::: PROVIDED INFORMATION
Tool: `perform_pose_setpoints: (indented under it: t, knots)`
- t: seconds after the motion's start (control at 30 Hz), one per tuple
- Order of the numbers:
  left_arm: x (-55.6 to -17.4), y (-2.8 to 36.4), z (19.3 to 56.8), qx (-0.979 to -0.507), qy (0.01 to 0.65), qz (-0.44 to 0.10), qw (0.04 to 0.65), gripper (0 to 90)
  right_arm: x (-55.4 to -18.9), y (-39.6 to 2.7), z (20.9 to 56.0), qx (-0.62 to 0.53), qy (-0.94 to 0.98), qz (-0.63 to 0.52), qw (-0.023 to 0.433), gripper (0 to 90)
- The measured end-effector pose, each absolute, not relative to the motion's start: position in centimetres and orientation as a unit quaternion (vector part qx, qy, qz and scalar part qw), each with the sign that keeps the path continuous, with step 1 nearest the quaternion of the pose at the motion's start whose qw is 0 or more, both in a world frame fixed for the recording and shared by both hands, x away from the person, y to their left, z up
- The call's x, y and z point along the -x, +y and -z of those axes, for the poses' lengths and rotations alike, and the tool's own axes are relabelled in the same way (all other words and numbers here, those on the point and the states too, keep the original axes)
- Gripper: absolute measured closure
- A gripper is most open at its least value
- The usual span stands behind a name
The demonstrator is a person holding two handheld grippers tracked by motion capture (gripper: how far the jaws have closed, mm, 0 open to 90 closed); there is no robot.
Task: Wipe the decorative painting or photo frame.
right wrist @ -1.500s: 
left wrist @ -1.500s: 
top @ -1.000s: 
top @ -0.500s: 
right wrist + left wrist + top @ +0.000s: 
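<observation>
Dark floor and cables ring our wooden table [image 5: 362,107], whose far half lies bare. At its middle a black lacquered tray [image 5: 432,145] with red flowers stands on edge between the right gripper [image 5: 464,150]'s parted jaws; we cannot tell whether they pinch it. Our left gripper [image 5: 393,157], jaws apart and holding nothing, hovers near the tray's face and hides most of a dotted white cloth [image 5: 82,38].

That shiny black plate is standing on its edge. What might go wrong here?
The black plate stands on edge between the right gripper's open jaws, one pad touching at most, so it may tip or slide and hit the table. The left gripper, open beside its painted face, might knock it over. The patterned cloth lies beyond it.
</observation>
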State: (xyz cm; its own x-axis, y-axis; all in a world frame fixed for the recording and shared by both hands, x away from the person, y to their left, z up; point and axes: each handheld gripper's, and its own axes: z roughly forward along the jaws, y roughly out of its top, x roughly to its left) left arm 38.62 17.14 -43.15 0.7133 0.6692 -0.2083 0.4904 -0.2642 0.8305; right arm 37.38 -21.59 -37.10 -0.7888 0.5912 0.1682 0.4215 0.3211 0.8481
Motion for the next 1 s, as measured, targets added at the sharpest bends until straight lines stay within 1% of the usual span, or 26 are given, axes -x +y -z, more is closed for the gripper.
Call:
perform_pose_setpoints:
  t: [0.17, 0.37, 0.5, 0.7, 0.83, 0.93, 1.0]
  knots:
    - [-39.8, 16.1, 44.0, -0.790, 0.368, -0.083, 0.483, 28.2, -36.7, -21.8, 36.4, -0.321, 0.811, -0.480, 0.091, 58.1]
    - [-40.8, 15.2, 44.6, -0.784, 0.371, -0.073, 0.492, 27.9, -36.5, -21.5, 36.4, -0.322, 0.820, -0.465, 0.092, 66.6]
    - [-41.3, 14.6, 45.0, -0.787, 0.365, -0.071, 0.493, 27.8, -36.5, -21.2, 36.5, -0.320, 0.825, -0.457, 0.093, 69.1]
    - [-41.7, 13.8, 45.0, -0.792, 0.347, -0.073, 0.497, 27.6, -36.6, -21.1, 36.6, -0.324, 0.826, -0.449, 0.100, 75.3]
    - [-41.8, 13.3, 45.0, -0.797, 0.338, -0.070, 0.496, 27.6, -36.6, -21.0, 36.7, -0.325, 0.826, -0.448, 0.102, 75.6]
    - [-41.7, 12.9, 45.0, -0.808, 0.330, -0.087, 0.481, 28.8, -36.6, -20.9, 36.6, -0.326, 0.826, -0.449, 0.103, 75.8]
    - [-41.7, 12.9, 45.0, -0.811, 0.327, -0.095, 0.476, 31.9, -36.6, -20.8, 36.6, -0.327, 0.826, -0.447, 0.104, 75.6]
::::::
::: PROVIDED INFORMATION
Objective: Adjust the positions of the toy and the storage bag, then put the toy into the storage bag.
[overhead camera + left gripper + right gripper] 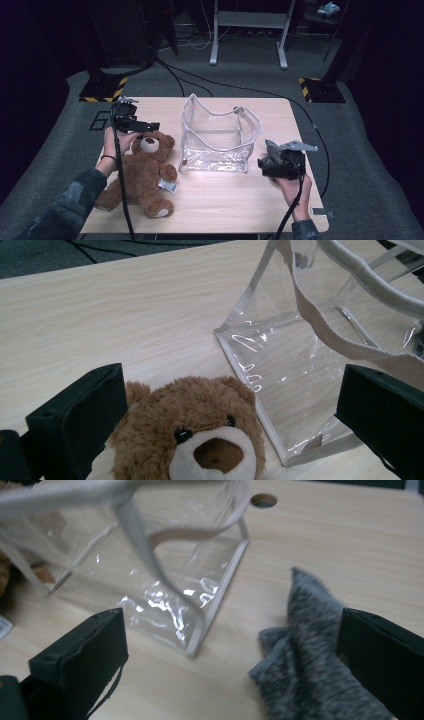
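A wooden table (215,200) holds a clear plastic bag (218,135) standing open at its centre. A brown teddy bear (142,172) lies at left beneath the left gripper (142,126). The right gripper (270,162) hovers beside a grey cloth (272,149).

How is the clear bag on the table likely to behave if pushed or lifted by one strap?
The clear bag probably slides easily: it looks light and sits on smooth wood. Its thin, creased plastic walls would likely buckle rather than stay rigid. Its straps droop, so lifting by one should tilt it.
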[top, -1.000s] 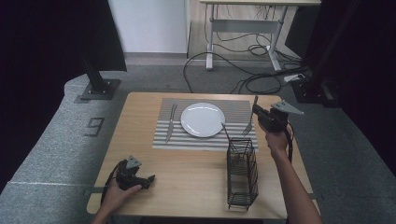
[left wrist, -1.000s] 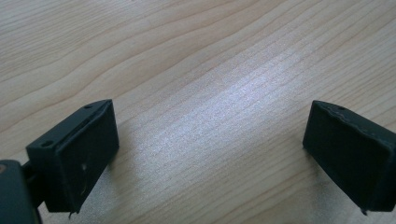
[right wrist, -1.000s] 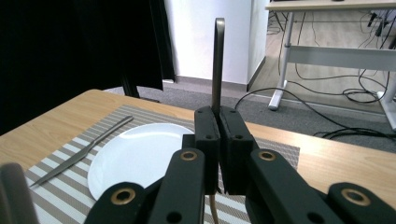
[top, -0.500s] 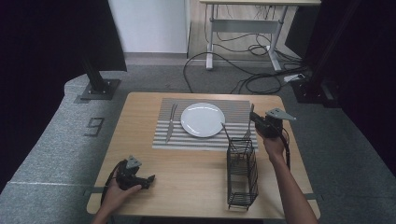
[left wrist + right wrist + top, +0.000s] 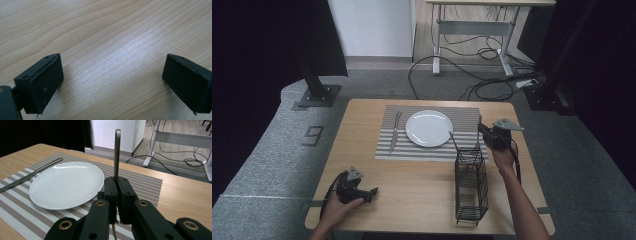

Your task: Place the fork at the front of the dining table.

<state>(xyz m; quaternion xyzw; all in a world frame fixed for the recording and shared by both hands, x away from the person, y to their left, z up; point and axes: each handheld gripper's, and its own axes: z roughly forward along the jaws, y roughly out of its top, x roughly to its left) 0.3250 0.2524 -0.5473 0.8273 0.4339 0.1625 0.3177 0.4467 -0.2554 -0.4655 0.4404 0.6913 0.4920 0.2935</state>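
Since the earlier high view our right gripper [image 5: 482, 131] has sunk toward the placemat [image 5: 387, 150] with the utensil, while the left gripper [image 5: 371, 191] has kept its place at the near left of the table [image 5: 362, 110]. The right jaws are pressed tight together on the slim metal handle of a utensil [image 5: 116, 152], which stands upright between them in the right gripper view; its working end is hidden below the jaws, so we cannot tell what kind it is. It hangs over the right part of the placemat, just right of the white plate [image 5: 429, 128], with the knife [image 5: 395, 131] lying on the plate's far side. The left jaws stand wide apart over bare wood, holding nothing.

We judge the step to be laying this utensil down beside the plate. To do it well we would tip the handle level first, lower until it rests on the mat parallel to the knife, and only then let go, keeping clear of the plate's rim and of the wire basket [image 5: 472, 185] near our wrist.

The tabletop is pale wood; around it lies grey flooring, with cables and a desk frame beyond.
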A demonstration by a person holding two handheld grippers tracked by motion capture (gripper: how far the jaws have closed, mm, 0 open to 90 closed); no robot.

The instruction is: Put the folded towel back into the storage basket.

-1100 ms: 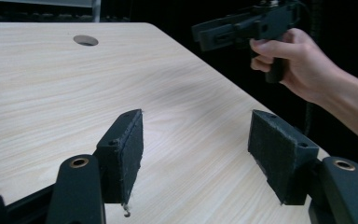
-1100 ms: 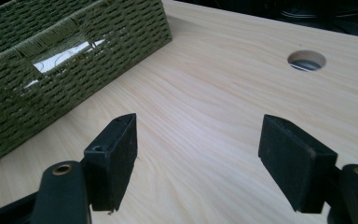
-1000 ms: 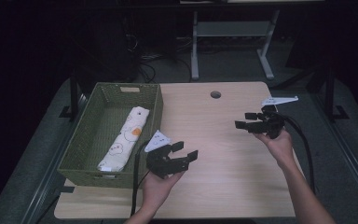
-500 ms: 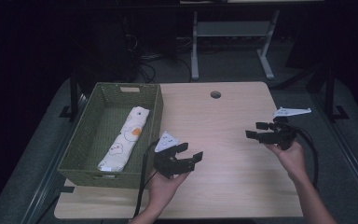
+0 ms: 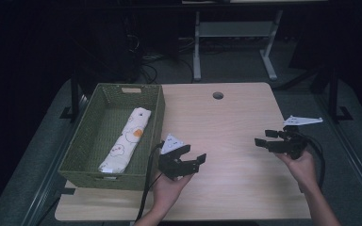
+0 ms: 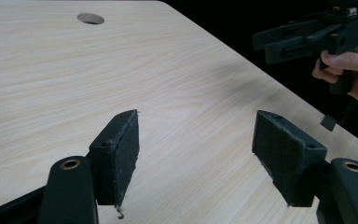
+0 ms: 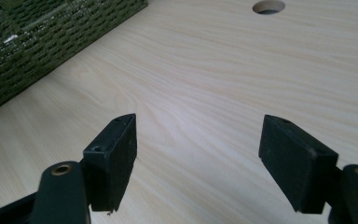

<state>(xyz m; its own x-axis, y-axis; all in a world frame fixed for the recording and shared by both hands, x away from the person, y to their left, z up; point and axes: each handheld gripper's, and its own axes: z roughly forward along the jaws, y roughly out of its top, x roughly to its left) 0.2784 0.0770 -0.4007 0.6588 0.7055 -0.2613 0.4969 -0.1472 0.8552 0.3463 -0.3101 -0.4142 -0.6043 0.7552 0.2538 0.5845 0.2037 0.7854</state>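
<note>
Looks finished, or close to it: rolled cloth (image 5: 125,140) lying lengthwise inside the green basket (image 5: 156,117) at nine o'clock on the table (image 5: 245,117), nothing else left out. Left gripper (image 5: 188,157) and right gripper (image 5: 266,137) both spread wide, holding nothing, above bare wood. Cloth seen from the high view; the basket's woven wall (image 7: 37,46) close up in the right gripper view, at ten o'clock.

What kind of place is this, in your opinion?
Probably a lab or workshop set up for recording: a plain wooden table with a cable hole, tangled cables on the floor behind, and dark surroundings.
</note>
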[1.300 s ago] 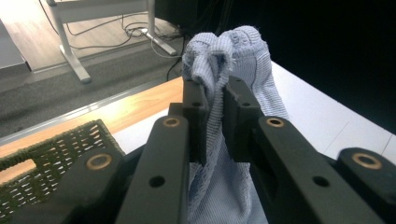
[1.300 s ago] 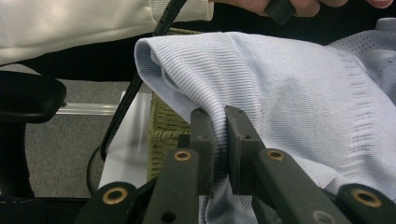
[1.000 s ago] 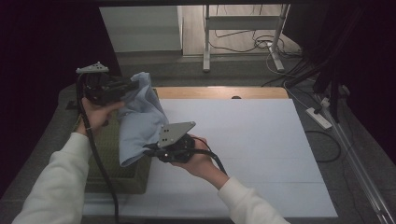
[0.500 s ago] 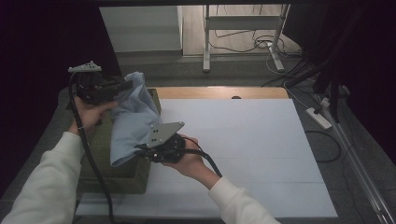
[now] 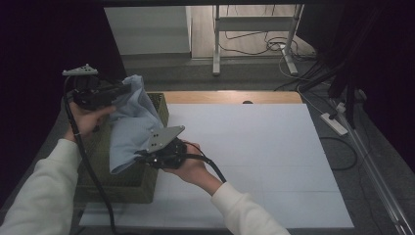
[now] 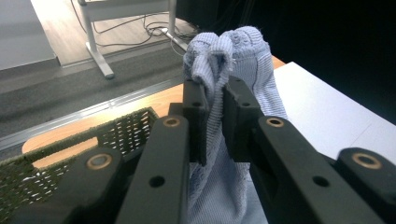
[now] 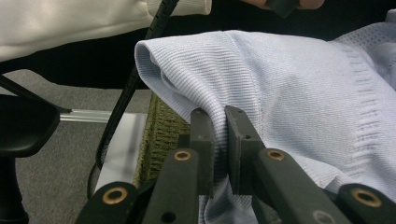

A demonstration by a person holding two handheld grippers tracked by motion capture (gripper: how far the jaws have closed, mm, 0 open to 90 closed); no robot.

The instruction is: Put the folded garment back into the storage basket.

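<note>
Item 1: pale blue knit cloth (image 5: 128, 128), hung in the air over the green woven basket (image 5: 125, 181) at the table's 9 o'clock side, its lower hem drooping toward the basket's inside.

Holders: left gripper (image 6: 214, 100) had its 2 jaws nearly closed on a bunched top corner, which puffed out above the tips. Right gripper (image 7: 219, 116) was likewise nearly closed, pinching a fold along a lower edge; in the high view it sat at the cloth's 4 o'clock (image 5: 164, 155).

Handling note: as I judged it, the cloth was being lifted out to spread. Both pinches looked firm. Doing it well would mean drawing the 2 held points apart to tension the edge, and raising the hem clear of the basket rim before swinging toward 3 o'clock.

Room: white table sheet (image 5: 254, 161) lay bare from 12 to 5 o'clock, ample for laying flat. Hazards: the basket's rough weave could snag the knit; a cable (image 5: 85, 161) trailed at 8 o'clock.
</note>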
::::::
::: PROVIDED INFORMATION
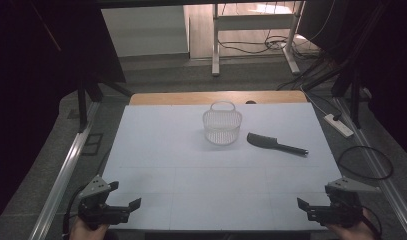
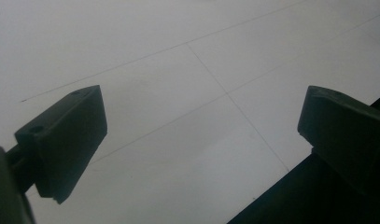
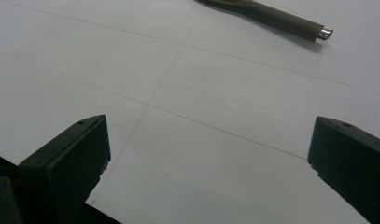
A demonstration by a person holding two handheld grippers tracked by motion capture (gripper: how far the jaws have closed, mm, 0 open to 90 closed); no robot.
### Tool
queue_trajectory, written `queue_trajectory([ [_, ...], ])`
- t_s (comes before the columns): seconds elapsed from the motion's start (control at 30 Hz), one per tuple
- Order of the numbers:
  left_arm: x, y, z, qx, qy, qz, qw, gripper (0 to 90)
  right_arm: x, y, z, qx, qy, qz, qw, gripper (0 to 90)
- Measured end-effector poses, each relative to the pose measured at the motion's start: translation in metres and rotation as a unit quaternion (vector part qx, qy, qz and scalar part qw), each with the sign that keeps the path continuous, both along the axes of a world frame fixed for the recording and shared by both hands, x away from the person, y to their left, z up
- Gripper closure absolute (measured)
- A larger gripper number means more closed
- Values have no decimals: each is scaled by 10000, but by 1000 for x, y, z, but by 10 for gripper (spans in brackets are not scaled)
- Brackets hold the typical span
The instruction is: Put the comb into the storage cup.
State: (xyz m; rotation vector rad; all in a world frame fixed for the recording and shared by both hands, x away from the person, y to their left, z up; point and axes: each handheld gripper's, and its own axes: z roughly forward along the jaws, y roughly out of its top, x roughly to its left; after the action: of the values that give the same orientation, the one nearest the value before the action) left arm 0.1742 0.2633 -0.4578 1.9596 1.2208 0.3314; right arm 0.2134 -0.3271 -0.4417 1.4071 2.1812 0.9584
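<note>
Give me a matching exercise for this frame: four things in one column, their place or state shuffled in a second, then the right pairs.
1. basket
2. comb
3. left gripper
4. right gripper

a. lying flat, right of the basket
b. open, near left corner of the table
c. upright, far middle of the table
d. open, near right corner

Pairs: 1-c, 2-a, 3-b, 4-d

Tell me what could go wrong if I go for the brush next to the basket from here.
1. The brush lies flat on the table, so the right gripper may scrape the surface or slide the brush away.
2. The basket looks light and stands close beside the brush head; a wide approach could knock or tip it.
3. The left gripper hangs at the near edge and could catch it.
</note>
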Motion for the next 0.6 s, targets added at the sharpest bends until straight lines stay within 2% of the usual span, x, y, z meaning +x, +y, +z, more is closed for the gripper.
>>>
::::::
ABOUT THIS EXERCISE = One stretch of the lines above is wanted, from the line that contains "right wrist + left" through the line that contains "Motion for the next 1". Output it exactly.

WRITTEN SOLUTION =
right wrist + left wrist + top @ +0.000s: 
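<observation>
Dark floor and cables ring our wooden table [image 5: 362,107], whose far half lies bare. At its middle a black lacquered tray [image 5: 432,145] with red flowers stands on edge between the right gripper [image 5: 464,150]'s parted jaws; we cannot tell whether they pinch it. Our left gripper [image 5: 393,157], jaws apart and holding nothing, hovers near the tray's face and hides most of a dotted white cloth [image 5: 82,38].

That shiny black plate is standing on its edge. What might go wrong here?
The black plate stands on edge between the right gripper's open jaws, one pad touching at most, so it may tip or slide and hit the table. The left gripper, open beside its painted face, might knock it over. The patterned cloth lies beyond it.
</observation>
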State: (xyz cm; its own x-axis, y-axis; all in a world frame fixed for the recording and shared by both hands, x away from the person, y to their left, z up; point and axes: each handheld gripper's, and its own axes: z roughly forward along the jaws, y roughly out of its top, x roughly to its left) left arm 38.62 17.14 -43.15 0.7133 0.6692 -0.2083 0.4904 -0.2642 0.8305; right arm 37.38 -21.59 -37.10 -0.7888 0.5912 0.1682 0.4215 0.3211 0.8481
Motion for the next 1 s, as measured, targets added at the sharpest bends until straight lines stay within 1% of the usual span, or 26 are given, axes -x +y -z, more is closed for the gripper.

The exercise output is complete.